Every line below needs to be reproduced exactly.

[[ Data excerpt open ]]

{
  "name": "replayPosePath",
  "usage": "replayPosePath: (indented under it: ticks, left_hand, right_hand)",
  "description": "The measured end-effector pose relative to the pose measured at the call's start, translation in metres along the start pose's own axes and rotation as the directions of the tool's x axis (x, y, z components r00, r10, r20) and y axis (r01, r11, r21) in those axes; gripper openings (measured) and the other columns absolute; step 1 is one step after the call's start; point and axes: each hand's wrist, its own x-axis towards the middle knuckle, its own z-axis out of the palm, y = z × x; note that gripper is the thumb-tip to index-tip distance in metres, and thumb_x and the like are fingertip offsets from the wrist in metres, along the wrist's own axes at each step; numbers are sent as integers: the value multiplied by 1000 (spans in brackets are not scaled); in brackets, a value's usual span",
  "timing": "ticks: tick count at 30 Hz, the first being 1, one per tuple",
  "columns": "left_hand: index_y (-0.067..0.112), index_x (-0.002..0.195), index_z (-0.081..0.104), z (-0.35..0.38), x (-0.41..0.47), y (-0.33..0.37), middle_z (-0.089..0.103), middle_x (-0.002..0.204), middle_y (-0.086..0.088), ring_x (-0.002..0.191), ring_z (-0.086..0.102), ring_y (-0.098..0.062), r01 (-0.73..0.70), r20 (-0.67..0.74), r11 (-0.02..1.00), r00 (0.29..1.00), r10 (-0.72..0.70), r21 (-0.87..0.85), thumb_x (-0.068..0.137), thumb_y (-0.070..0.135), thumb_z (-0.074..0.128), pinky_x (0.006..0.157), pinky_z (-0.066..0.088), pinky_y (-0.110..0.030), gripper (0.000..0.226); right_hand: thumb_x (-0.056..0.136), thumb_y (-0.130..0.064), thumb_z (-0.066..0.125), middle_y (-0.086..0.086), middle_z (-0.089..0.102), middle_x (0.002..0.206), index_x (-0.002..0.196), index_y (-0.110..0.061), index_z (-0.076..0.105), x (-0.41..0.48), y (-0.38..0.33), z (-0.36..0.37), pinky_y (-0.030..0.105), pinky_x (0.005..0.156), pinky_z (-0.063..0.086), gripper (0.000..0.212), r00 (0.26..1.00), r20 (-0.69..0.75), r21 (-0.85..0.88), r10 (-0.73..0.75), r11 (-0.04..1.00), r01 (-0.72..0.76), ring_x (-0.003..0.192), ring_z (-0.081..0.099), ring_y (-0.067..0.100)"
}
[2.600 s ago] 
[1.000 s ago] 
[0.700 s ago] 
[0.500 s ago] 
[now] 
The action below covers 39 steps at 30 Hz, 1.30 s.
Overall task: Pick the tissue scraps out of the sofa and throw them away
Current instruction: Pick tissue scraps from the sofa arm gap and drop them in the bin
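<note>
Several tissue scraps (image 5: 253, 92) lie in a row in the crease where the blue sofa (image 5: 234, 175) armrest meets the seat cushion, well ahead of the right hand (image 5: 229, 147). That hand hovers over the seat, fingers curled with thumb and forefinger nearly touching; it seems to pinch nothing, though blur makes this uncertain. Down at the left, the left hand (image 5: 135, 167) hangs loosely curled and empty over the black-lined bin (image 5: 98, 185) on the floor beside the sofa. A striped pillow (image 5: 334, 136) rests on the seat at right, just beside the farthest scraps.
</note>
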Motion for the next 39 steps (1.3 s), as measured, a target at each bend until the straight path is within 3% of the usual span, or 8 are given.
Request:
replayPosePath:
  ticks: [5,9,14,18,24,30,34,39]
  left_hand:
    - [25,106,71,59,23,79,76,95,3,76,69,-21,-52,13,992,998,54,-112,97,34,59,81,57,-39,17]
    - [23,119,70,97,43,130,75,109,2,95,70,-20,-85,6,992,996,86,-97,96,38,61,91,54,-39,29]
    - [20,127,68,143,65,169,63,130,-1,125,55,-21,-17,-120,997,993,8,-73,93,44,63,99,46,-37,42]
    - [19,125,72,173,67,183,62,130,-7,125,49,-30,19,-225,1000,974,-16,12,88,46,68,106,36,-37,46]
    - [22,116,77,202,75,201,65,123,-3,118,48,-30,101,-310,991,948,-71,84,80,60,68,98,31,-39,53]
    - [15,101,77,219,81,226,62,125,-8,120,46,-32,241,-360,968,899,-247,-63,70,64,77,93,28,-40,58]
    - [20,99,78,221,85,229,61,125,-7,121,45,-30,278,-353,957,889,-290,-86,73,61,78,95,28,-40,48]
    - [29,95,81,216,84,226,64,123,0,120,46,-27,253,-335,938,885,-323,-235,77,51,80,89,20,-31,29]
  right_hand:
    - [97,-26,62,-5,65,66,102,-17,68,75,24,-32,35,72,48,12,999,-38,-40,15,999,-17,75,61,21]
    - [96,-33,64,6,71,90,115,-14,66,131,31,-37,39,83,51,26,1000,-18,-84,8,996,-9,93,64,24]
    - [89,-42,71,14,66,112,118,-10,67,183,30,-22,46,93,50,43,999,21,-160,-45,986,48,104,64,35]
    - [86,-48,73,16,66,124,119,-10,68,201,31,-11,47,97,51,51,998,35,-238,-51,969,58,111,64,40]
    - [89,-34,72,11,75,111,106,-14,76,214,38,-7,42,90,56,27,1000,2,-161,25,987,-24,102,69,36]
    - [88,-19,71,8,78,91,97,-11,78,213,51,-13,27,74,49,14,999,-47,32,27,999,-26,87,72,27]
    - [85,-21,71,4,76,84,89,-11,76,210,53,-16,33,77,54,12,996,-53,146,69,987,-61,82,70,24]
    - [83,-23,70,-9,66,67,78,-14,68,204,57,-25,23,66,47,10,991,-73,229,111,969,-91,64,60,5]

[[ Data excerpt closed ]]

▶ **Reply to the exercise**
{
  "name": "replayPosePath",
  "usage": "replayPosePath: (indented under it: ticks, left_hand, right_hand)",
  "description": "The measured end-effector pose relative to the pose measured at the call's start, translation in metres along the start pose's own axes and rotation as the directions of the tool's x axis (x, y, z components r00, r10, r20) and y axis (r01, r11, r21) in those axes; gripper openings (measured) and the other columns absolute; step 1 is one step after the call's start; point and axes: each hand's wrist, its own x-axis towards the middle knuckle, its own z-axis out of the palm, y = z × x; note that gripper is the thumb-tip to index-tip distance in metres, and thumb_x and the like are fingertip offsets from the wrist in metres, along the wrist's own axes at each step; numbers are sent as integers: the value multiplied by 1000 (spans in brackets are not scaled); in brackets, a value's usual span",
  "timing": "ticks: tick count at 30 Hz, the first being 1, one per tuple",
  "columns": "left_hand: index_y (-0.067..0.112), index_x (-0.002..0.195), index_z (-0.081..0.104), z (-0.35..0.38), x (-0.41..0.47), y (-0.33..0.37), middle_z (-0.089..0.103), middle_x (-0.002..0.204), middle_y (-0.086..0.088), ring_x (-0.002..0.191), ring_z (-0.086..0.102), ring_y (-0.098..0.062), r01 (-0.73..0.70), r20 (-0.67..0.74), r11 (-0.02..1.00), r00 (0.29..1.00), r10 (-0.72..0.70), r21 (-0.87..0.85), thumb_x (-0.068..0.137), thumb_y (-0.070..0.135), thumb_z (-0.074..0.128), pinky_x (0.006..0.157), pinky_z (-0.066..0.088), pinky_y (-0.110..0.030), gripper (0.000..0.226); right_hand: thumb_x (-0.056..0.136), thumb_y (-0.130..0.064), thumb_z (-0.066..0.125), middle_y (-0.086..0.086), middle_z (-0.089..0.102), middle_x (0.002..0.206), index_x (-0.002..0.196), index_y (-0.110..0.061), index_z (-0.076..0.105), x (-0.41..0.48), y (-0.38..0.33), z (-0.36..0.37), pinky_y (-0.030..0.105), pinky_x (0.005..0.156), pinky_z (-0.063..0.086), gripper (0.000..0.212), r00 (0.26..1.00), r20 (-0.69..0.75), r21 (-0.85..0.88), r10 (-0.73..0.75), r11 (-0.04..1.00), r01 (-0.72..0.76), ring_x (-0.003..0.192), ring_z (-0.081..0.099), ring_y (-0.067..0.100)"
}
[2.600 s ago] 
[1.000 s ago] 
[0.700 s ago] 
[0.500 s ago] 
[now] 
The action below covers 39 steps at 30 Hz, 1.30 s.
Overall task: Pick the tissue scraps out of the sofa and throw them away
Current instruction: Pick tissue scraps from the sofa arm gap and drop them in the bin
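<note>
Several tissue scraps (image 5: 253, 92) lie in a row in the crease where the blue sofa (image 5: 234, 175) armrest meets the seat cushion, well ahead of the right hand (image 5: 229, 147). That hand hovers over the seat, fingers curled with thumb and forefinger nearly touching; it seems to pinch nothing, though blur makes this uncertain. Down at the left, the left hand (image 5: 135, 167) hangs loosely curled and empty over the black-lined bin (image 5: 98, 185) on the floor beside the sofa. A striped pillow (image 5: 334, 136) rests on the seat at right, just beside the farthest scraps.
</note>
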Motion for the next 39 steps (1.3 s), as measured, a target at each bend until the straight path is within 3% of the usual span, or 8 are given.
Request:
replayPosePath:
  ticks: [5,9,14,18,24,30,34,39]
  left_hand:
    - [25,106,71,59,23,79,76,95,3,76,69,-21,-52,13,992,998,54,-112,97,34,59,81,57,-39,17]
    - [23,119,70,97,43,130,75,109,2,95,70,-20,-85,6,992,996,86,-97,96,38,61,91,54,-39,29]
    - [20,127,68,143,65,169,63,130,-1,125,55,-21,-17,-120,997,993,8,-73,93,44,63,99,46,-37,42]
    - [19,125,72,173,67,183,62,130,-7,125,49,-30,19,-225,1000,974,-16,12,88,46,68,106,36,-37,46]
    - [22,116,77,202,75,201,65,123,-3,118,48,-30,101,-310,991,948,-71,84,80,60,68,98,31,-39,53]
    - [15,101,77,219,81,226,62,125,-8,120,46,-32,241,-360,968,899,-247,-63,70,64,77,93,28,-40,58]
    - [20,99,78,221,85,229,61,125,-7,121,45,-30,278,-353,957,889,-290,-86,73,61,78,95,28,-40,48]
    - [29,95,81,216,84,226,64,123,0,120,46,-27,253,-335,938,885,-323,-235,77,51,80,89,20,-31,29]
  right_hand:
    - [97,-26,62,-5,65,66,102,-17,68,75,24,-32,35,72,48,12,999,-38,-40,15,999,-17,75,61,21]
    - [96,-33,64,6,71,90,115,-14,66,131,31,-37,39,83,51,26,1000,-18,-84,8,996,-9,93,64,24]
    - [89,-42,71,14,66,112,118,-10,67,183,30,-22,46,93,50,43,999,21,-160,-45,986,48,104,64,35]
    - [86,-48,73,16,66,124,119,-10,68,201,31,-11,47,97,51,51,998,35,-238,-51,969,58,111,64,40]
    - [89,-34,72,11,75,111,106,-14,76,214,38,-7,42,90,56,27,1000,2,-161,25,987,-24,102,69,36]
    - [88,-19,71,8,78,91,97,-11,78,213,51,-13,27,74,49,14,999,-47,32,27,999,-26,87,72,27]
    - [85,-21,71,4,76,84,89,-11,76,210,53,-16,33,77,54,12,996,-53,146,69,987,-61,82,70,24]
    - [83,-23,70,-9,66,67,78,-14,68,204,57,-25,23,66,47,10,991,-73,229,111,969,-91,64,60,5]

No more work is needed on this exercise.